New roads for old money
Despite this track record, one of Africa's largest sources of capital still watches from the sidelines, its pension funds, cautious and unconvinced.
According to the Africa Finance Corporation, the continent holds $4 trillion in domestic capital that could help bridge its infrastructure gap, of which about $455 billion sits in pension funds.
But instead of flowing into roads, power plants, and ports, much of this capital remains idle, held back by concerns over political risk, regulatory uncertainty, and the long, slow burn of infrastructure returns.
Moré-Oshodi remembers those early conversations with pension fund managers vividly. ' Their worry was clear: ' We give you money now, and see nothing for three to five years? No returns? No liquidity?' It was a valid concern.

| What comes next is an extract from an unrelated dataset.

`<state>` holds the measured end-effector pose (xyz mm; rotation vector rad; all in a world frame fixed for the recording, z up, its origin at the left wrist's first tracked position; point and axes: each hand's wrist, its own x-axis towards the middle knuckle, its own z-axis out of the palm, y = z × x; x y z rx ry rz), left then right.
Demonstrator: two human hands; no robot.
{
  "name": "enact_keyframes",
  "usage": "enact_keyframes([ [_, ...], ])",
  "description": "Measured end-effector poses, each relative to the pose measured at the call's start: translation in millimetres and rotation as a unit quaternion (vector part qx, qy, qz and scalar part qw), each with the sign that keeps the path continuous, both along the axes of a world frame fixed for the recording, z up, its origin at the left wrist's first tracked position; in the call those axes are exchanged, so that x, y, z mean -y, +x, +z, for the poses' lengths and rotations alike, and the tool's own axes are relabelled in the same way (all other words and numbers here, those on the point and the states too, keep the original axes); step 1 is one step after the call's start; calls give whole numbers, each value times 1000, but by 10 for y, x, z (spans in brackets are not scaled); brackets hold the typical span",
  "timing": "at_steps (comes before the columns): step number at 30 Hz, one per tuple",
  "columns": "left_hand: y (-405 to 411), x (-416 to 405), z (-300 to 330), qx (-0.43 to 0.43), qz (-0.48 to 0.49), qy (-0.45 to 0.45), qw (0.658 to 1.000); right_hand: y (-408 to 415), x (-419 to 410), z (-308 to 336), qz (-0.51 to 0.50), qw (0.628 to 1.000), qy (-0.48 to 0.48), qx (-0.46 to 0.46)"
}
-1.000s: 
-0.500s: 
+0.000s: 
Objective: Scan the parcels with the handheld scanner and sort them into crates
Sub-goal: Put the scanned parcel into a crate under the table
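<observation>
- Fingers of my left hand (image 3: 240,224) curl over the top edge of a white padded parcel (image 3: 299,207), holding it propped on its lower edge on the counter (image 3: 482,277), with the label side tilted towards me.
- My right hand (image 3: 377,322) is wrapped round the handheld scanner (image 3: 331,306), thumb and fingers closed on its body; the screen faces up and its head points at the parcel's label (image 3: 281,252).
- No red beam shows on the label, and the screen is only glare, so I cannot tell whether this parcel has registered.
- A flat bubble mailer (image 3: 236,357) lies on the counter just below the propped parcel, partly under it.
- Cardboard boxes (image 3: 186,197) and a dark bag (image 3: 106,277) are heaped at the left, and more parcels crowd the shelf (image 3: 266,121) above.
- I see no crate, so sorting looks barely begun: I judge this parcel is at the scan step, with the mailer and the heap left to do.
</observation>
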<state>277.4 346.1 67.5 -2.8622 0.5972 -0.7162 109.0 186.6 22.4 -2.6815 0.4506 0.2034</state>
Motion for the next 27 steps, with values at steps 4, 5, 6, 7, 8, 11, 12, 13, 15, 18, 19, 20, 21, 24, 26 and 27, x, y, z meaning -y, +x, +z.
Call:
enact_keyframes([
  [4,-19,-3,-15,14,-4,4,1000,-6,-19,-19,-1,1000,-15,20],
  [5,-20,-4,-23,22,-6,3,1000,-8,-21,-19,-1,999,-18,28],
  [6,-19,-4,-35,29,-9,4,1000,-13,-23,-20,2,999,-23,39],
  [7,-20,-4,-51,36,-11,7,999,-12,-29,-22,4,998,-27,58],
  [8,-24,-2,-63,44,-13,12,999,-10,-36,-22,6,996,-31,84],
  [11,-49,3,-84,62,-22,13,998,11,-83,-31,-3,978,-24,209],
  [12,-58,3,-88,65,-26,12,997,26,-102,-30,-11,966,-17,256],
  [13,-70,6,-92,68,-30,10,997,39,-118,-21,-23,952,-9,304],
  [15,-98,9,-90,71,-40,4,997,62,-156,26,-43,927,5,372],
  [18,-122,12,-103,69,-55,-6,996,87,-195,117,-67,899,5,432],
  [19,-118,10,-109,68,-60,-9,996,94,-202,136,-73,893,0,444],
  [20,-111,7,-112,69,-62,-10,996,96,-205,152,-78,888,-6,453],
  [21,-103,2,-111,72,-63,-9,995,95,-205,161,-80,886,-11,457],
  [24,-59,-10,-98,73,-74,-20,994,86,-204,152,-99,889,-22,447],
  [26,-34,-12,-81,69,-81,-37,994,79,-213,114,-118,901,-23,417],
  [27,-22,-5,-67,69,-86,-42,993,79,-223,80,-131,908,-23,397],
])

Pension funds need cash flow, retirees expect payments, contributors come and go, and liquidity is king. Locking up capital for years, even for good long-term gain, just didn't sit right.

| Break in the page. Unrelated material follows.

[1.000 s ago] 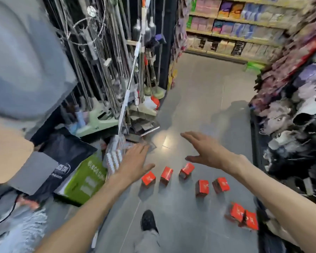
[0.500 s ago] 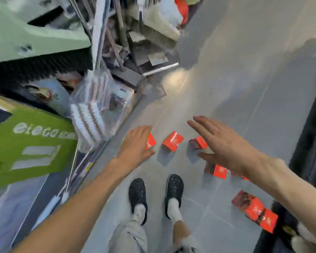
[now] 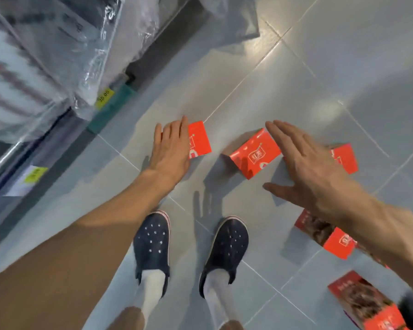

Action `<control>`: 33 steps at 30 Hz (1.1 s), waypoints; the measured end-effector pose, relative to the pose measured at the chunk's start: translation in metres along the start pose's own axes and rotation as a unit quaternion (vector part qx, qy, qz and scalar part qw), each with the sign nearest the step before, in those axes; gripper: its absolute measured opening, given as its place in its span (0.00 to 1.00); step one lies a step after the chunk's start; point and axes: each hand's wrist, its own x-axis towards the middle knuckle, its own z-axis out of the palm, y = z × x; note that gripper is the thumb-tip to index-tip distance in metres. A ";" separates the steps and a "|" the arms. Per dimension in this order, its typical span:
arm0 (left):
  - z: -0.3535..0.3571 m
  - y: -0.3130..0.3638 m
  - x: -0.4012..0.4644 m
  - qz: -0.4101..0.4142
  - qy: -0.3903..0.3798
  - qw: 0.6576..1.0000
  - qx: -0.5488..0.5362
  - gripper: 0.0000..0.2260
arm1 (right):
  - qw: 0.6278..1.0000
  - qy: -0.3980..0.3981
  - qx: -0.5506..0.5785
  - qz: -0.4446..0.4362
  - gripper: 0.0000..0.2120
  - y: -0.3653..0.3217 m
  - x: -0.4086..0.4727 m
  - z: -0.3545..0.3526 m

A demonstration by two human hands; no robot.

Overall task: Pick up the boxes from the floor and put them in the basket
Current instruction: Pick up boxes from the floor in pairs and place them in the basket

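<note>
Bare grey tile floor (image 3: pixel 343 67) lay open across the upper right of the frame, while plastic-wrapped shelf stock (image 3: pixel 45 55) crowded the upper left. The left hand (image 3: pixel 171 148), flat with fingers spread, covered the left edge of one red box (image 3: pixel 199 139), grasping nothing. The right hand (image 3: pixel 305 163) hovered splayed and empty between the middle box (image 3: pixel 252 153) and a third box (image 3: pixel 345 157). Both hands had dropped closer to the boxes than half a second before.
</note>
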 end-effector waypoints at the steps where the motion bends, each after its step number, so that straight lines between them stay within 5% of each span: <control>1: 0.002 0.001 0.004 -0.002 0.022 1.000 -0.001 0.47 | 1.000 -0.006 0.000 0.001 0.54 0.003 0.000 0.004; 5: -0.013 0.000 -0.001 0.003 0.043 0.999 -0.030 0.39 | 1.000 -0.021 -0.012 -0.005 0.55 0.005 -0.003 -0.001; 16: -0.038 -0.015 -0.054 0.039 0.044 0.993 -0.100 0.39 | 0.972 -0.116 -0.192 -0.068 0.58 0.034 0.047 0.050; 23: 0.000 -0.026 -0.062 -0.006 0.049 0.986 -0.160 0.42 | 0.955 -0.046 -0.276 -0.099 0.32 0.047 0.085 0.113; 26: -0.011 -0.028 -0.074 0.003 0.036 0.987 -0.154 0.42 | 0.972 -0.025 -0.224 -0.060 0.27 0.040 0.078 0.097; 33: -0.137 -0.015 -0.099 0.044 0.030 0.991 -0.119 0.40 | 0.990 0.026 -0.127 0.054 0.33 0.004 0.023 -0.051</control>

So, they partnered with a FSD Afric o create something new, a model that offers pension funds early distributions, even before the project is completed.
'It's a form of financial innovation that hadn't been done here before, ' she explains. ' The idea was simple. Give pension funds a way to earn returns during the construction phase, not just years later. '
Now, funds that once shunned infrastructure are joining in, with confidence. ' This is what true partnership looks like,' she adds, ' global ideas grounded in local realities.'
Women at the helm, roads at their feet
Partnership, after all, is not just a matter of capital, it's a matter of trust. And trust, like power, has too often been kept behind closed doors where women weren't invited, let alone expected to lead.
The infrastructure space has long been considered a man's world. Or at least, that's the impression you get when you step into boardrooms or onto construction sites across Africa.
Cement. Steel. Finance. These are industries where women are more often absent than represented, especially at the top.
Yet Moré-Oshodi is flipping the old pages of stereotype, writing in margins that once excluded women. She's been named one of Forbes Africa's 50 Most Powerful Women, spotlighted by Fast Company as one of its Most Creative People in Business, and celebrated in GQ South Africa as a Woman Changing the Continent.
But beyond the accolades, she's part of a new wave of women who aren't just helping to build Africa's infrastructure but also reshaping who gets to lead those conversations.
' The question isn't whether African women deserve to be at the table. The question is why we're still asking that,' she says.